At the risk of sounding like a geezer, I should point out that the current focus on debugging is not the way of the past. Much more effort was previously made to write correct programs, rather than to remove bugs from incorrect programs. Some of that was because that was our goal, but a lot was because the tools made things hard. Try writing your programs on paper or on punched cards, not in an IDE, and without the benefit of an interactive debugger. It gives you a taste for correctness.
6
Back in my day, we didn’t have memory protection and all that snazzy business! We used printf to determine where we were in the program, and we liked it!
Though in all seriousness, it usually meant we were just more careful. Where malloc is called, there had to be a free somewhere else in the program, and such checking was rigorous because in the case of a problem, as you’ve clearly pointed out, segmentation faults are not helpful errors.
In the case of such errors, the best you could do is try to understand when such segmentation faults occur (using printf) and, looking at the code, determine why access to memory at that point was not valid and work backwards from there.
In essence, the same thing happens today, except we use debuggers to determine when errors occur, but you still have to understand why it happened, and it isn’t always as simple as finding the line in which the error occurred. Errors cause errors like a chain reaction, and if you were a C programmer in those days, you spent 20% of your time coding and the rest of the time pulling your hair out fixing bugs.
3
well ..
a segfault is a really nice indicator that something is wrong but you still have to find the root cause. So if you ask the question how do you find the root cause than the answer is not much different today than it was then. Of course the languages and tools became easier to work with but the general taktik is the same:
- logging helps to find the area where your problem is. Binary search printf is a form of it.
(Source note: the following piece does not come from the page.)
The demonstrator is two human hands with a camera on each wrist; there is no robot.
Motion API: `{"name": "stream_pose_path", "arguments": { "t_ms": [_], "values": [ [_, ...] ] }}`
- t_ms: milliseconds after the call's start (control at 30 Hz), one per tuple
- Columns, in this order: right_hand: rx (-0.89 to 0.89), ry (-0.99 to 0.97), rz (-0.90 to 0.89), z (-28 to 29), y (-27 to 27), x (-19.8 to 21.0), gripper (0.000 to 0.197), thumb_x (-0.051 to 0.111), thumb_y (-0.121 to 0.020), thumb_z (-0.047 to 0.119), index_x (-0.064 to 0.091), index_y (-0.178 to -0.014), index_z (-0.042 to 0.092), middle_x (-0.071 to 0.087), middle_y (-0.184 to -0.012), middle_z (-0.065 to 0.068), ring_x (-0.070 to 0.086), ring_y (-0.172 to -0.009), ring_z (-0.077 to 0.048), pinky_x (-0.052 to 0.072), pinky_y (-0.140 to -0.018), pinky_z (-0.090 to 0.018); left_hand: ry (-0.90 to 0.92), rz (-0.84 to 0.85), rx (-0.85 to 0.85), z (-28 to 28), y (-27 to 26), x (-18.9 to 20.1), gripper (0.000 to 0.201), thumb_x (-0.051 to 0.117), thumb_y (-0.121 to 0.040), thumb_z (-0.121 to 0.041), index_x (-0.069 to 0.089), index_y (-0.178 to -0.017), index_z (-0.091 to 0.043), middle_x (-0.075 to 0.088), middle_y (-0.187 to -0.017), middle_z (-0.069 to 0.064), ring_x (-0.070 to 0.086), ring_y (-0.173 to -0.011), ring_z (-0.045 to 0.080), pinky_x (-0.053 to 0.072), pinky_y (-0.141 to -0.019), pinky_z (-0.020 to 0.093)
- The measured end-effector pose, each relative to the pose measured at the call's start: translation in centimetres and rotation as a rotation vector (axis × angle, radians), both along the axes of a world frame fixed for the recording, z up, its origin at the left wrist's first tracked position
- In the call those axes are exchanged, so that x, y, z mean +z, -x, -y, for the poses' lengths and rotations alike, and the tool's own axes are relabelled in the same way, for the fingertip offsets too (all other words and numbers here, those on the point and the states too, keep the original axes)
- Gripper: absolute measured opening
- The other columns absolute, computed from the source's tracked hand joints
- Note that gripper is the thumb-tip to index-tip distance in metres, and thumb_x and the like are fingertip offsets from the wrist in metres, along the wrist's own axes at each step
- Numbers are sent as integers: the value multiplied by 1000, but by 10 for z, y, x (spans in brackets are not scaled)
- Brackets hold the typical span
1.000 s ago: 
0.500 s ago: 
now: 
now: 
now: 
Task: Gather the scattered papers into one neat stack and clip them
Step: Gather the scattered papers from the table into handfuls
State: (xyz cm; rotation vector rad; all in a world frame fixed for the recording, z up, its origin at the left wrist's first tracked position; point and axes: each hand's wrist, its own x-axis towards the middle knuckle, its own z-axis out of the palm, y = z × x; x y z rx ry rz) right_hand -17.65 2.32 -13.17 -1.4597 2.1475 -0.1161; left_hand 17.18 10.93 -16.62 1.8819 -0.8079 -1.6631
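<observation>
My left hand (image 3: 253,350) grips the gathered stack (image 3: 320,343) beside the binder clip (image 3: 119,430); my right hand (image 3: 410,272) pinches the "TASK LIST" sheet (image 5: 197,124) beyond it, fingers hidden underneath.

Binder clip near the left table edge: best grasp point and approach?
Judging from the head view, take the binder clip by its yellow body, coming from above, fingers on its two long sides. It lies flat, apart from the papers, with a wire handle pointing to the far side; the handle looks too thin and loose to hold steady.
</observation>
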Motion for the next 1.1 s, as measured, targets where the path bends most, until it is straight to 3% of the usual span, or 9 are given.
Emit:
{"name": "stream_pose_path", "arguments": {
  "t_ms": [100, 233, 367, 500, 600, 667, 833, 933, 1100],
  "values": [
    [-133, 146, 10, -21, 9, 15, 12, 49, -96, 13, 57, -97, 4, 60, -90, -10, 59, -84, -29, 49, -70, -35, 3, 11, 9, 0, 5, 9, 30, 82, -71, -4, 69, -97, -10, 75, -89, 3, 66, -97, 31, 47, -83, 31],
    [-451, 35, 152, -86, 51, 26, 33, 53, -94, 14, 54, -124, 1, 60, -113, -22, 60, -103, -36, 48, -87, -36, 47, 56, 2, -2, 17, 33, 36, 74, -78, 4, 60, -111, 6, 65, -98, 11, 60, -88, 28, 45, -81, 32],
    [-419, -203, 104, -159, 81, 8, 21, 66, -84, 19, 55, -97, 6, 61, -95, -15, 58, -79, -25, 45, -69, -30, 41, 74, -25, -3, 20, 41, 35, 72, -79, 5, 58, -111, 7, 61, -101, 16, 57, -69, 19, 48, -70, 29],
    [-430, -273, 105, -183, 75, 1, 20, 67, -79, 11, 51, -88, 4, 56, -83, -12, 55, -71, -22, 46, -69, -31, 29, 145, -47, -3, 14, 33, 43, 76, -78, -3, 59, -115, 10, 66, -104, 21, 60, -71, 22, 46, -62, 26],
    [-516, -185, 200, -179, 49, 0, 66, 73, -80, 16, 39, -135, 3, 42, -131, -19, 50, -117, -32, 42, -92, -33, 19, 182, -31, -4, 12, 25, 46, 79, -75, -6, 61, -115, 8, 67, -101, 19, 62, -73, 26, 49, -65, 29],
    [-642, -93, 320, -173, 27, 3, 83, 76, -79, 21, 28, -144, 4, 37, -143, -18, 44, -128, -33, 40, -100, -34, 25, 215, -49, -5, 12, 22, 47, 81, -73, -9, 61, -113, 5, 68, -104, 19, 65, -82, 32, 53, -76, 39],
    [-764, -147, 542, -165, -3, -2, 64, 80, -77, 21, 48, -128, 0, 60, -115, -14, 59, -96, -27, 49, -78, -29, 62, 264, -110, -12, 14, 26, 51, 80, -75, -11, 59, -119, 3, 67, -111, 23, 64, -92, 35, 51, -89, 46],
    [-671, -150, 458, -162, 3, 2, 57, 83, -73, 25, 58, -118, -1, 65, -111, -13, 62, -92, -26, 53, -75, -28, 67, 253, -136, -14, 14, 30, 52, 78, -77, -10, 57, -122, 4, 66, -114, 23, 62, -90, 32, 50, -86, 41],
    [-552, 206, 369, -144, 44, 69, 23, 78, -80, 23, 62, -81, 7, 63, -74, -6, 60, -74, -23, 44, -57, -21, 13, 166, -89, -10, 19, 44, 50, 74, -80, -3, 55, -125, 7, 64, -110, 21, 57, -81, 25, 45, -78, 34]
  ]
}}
- debugging, step by step, break points and watches
- refactoring to get a better understanding
- staring hard at the code
- look at the memory / core dump
- feeding it with different data
- showing it to other people
- switch to a language without pointers (and a new set of problems)
…
On a more abstract level you have three approaches:
1. work with the code
2. look at the program while it runs
3. look the results after it did something stupid
btw a pointer error does not have to create a segfault.
As a Amiga programmer I used pretty much all of it.
And yes restarts where common practise.
On the IBM 360, running Fortran batch jobs, we used to get hex core dumps. Such a dump could be as much as an inch thick of fan-fold green-and-white printer paper. It would tell what the registers were, and from there we could backtrack and figure out what the program was doing. We could find each subroutine and figure out where it stored its return address, so we could see the context. It would help to have an assembler listing of the program.
Once I was working on bugfixing on a then famous Windows 3.1 Presentation software.
I had a bug which, when it occurred, caused the Blue Screen of Death.
The bug only occurred when a certain loop had been executed over 1000 times. I used the advanced features of the debugger to let a break point pass 1000 times and then I carefully stepped through the program. Every time I went too far or skipped over a function call which contained the bug Windows Blue Screened.
Finally, after several days of work, I narrowed it down to a function that was running out of memory and instead of displaying an error message, appended the error message to a buffer. With every subsequent iteration it trashed more memory until something crucial was overwritten and Windows was trashed.
Debugging skills and perseverance was the solution.